Good security? securityfocus.com provide different view. Too much bugs in their 
IOS. But ok, a lot of people is ok with that. Based on BSD..... "Please take 
note of our Who uses it page, which list just some of the vendors who 
incorporate OpenSSH into their own products -- as a critically important 
security / access feature -- instead of writing their own SSH implementation or 
purchasing one from another vendor. This list specifically includes companies 
like Cisco, Juniper, Apple, Red Hat, and Novell; but probably includes almost 
all router, switch or unix-like operating system vendors.
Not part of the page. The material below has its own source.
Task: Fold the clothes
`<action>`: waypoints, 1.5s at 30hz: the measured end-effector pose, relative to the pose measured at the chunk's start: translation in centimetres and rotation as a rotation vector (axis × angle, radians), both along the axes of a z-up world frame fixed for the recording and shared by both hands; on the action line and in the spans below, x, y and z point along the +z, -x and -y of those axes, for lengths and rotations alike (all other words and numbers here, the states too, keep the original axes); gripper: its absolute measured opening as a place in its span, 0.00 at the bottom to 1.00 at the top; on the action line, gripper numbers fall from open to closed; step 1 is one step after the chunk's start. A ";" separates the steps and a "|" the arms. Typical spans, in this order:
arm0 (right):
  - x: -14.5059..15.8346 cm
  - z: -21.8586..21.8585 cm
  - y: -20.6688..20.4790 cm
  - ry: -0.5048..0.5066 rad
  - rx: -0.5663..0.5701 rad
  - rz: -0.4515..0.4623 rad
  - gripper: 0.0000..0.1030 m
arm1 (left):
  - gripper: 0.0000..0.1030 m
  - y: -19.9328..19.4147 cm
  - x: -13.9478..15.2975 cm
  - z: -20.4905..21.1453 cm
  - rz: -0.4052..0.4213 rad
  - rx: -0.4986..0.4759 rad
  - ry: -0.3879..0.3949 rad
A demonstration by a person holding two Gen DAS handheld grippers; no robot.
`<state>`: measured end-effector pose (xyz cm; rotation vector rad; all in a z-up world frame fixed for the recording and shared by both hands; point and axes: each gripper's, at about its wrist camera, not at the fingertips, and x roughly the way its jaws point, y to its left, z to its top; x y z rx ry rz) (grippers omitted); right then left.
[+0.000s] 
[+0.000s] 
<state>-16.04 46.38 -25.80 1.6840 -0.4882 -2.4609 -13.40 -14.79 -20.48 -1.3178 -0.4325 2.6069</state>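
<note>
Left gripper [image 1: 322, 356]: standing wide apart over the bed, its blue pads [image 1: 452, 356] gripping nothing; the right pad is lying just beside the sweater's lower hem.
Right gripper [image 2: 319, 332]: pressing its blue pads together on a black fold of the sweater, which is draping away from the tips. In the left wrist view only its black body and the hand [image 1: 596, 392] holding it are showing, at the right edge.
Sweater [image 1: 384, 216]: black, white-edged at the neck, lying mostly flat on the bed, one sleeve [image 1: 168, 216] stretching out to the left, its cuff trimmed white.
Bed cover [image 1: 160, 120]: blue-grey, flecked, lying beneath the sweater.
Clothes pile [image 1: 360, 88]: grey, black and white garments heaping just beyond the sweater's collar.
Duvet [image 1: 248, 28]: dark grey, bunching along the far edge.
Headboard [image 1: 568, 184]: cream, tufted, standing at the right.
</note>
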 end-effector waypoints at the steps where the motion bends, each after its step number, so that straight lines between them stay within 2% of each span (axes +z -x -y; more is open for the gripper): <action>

In the 10 years since 
the inception of the OpenSSH project, these companies have contributed not even 
a dime of thanks in support of the OpenSSH project (despite numerous requests)."

This is "funny" too :

> 
> Check that
you are not tagging the incoming traffic as vlan
> 301.  The ports need to be
in trunk mode.
> 

It so funny that you should mention this, yesterday we had
a 7 hour outage due to our Cisco 6506 failing to route anything on our
network.  It took Cisco engineers 5 of those 7 hours to restore service.  Once
everything was back up and running I noticed that the port that I configured
for VLAN 301 was the native VLAN on the Cisco trunk and thus was not tagged.
Even the Cisco guys didn't notice this.

I think everything should work fine
now but I haven't gotten back to working on it because I have several hundred
RT tickets to attend to this morning due to the outage. ;(

Sorry for the
noise and thanks for the help guys.


But I understand your point of view. Not everybody is same in any area.